Somehow our elected leaders were subverting international law and humanity by setting up secret prisons around the world, secretly kidnapping people, secretly holding them indefinitely, secretly not charging them with anything, secretly torturing them. Somehow that overt policy of torture became the fault of a few "bad apples" in the military.
Somehow back at home, support for the soldiers meant having a five-year-old kindergartener scribble a picture with crayons and send it overseas, or slapping stickers on cars, or lobbying Congress for an extra pad in a helmet. It's interesting that a soldier on his third or fourth tour should care about a drawing from a five-year-old; or a faded sticker on a car as his friends die around him; or an extra pad in a helmet, as if it will protect him when an IED throws his vehicle 50 feet into the air as his body comes apart and his skin melts to the seat.
Somehow the more soldiers that die, the more legitimate the illegal invasion becomes.
Somehow American leadership, whose only credit is lying to its people and illegally invading a nation, has been allowed to steal the courage, virtue and honor of its soldiers on the ground.
Somehow those afraid to fight an illegal invasion decades ago are allowed to send soldiers to die for an illegal invasion they started.
Somehow faking character, virtue and strength is tolerated.
Somehow profiting from tragedy and horror is tolerated.
Somehow the death of tens, if not hundreds, of thousands of people is tolerated.
Somehow subversion of the Bill of Rights and The Constitution is tolerated.
Somehow suspension of Habeas Corpus is supposed to keep this country safe.
Somehow torture is tolerated.
Somehow lying is tolerated.
Somehow reason is being discarded for faith, dogma, and nonsense.
Somehow American leadership managed to create a more dangerous world.
Somehow a narrative is more important than reality.
Somehow America has become a country that projects everything that it is not and condemns everything that it is.
Somehow the most reasonable, trusted and respected country in the world has become one of the most irrational, belligerent, feared, and distrusted countries in the world.
Somehow being politically informed, diligent, and skeptical has been replaced by apathy through active ignorance.
Somehow the same incompetent, narcissistic, virtueless, vacuous, malicious criminals are still in charge of this country.
Somehow this is tolerated.
Somehow nobody is accountable for this.
In a democracy, the policy of the leaders is the policy of the people.

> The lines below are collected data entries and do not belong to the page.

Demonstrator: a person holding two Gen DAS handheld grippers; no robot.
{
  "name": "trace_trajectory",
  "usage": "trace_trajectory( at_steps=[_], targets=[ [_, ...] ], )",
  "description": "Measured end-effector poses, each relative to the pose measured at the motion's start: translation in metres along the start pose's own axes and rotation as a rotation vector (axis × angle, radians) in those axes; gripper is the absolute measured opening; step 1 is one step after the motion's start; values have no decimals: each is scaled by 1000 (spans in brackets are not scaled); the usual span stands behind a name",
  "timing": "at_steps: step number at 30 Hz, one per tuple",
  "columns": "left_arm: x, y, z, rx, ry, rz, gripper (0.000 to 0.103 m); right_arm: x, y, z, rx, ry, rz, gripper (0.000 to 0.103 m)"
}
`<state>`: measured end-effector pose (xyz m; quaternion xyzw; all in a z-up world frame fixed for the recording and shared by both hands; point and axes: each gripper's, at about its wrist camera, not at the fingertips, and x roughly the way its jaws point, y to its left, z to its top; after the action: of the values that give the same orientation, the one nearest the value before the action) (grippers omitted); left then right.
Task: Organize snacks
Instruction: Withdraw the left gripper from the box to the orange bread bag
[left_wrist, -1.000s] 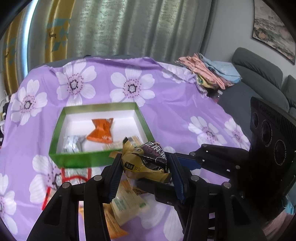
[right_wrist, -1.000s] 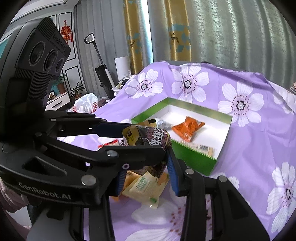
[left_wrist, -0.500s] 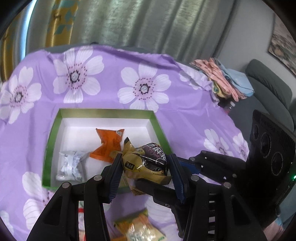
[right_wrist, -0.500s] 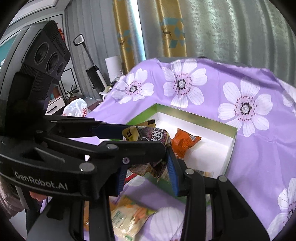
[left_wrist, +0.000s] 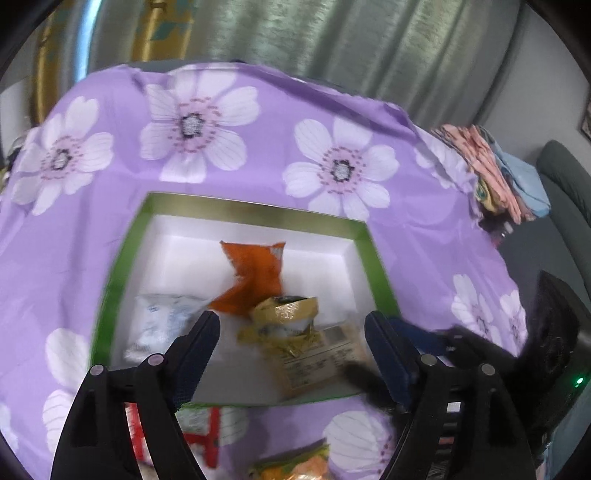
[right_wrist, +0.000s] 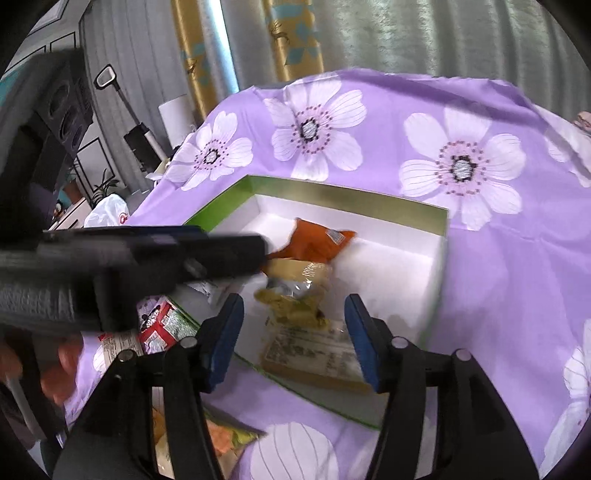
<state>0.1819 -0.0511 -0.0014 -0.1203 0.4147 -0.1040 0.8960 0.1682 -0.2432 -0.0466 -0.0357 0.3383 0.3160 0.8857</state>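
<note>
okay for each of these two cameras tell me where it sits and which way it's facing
Left wrist: rides the left gripper, looking down into the green box; its own open fingers show, right gripper at right.
Right wrist: rides the right gripper, facing the box from its near corner; own open fingers, left gripper crossing at left.
Shared: the box, orange packet, gold packet.

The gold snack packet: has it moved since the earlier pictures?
Yes. The gold snack packet has left both opened tools and now lies inside the green box, beside the orange packet.

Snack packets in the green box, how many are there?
4. An orange packet at the back, a white packet on the left, a gold packet in the middle, and a tan packet at the front. More may hide underneath.
</note>
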Motion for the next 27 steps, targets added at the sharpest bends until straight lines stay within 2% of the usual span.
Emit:
trace_trajectory(
  at_steps=[3, 11, 27],
  targets=[
    [-13, 10, -6, -19, -8, 16, 81, -22, -3, -7, 19, -31, -1, 65],
    [-46, 26, -42, -72, 2, 47, 81, -63, 6, -33, 52, -54, 26, 68],
    [-82, 36, -121, -112, 62, 78, 81, -86, 62, -86, 6, 24, 122, 68]
  ],
)
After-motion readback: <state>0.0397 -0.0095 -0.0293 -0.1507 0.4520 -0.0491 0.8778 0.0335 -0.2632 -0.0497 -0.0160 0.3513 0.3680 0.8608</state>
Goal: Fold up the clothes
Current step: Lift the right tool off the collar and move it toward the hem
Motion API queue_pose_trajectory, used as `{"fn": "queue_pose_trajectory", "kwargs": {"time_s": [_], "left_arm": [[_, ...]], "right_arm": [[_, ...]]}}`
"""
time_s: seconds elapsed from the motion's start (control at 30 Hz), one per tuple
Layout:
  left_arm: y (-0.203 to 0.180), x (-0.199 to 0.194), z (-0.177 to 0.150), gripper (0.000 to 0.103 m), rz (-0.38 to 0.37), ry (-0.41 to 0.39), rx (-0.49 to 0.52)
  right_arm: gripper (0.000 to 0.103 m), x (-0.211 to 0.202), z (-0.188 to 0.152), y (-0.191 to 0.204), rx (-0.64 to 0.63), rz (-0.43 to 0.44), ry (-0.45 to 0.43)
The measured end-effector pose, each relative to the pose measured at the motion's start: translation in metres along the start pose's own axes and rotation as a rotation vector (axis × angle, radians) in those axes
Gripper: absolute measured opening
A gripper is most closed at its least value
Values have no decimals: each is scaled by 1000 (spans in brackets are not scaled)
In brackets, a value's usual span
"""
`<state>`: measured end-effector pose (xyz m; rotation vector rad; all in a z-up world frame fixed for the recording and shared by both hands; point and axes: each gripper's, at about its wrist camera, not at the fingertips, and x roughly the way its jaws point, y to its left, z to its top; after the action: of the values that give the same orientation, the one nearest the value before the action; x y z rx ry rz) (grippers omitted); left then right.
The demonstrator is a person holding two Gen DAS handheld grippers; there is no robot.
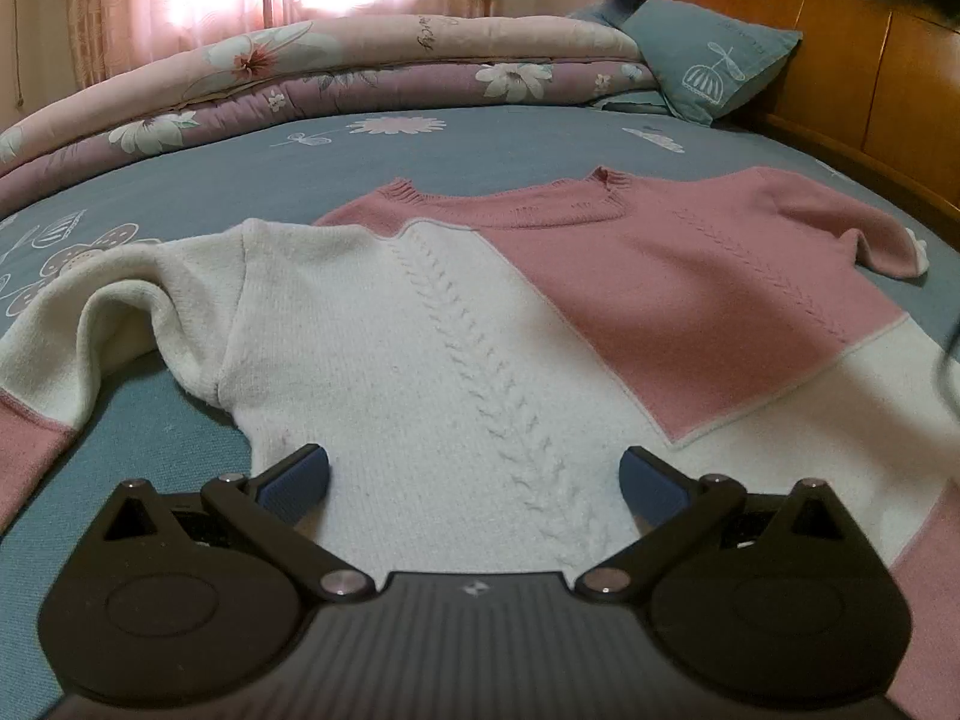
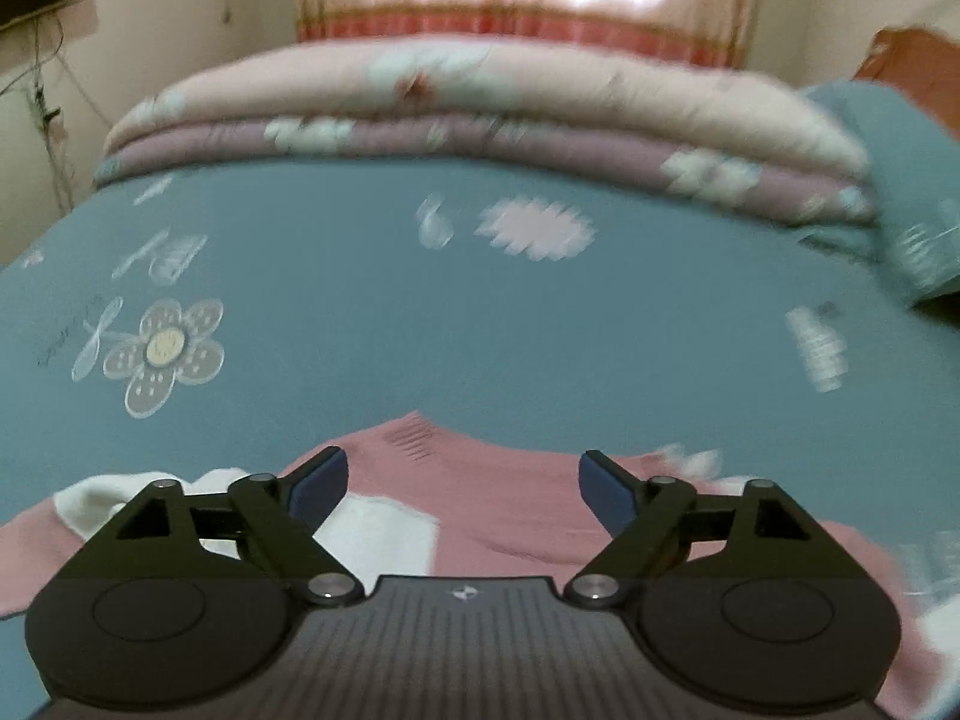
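My left gripper (image 1: 474, 477) is wide open, holding nothing, low over the white lower part of the sweater (image 1: 480, 324). The pink-and-white sweater lies spread flat on the blue bed sheet (image 1: 420, 174), one sleeve bunched at its left. Beyond the sweater, a folded floral quilt (image 1: 336, 72); to the sweater's far right, a blue pillow (image 1: 714, 66) against the wooden headboard (image 1: 858, 60). My right gripper (image 2: 462, 489) is also wide open and empty, over the sweater's pink part. That view is blurred.
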<state>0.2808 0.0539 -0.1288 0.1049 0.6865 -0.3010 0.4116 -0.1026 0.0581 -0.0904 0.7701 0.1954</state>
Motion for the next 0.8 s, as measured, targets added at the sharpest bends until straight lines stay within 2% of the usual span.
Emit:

So don't be shocked when our grandkids bury much of this generation as traitors to the nation, to the world and to humanity. Most likely, they will come to know that "somehow" was nurtured by fear, insecurity and indifference, leaving the country vulnerable to unchecked, unchallenged parasites.
Luckily this country is still a democracy. People still have a voice. People still can take action. It can start after Pat's birthday.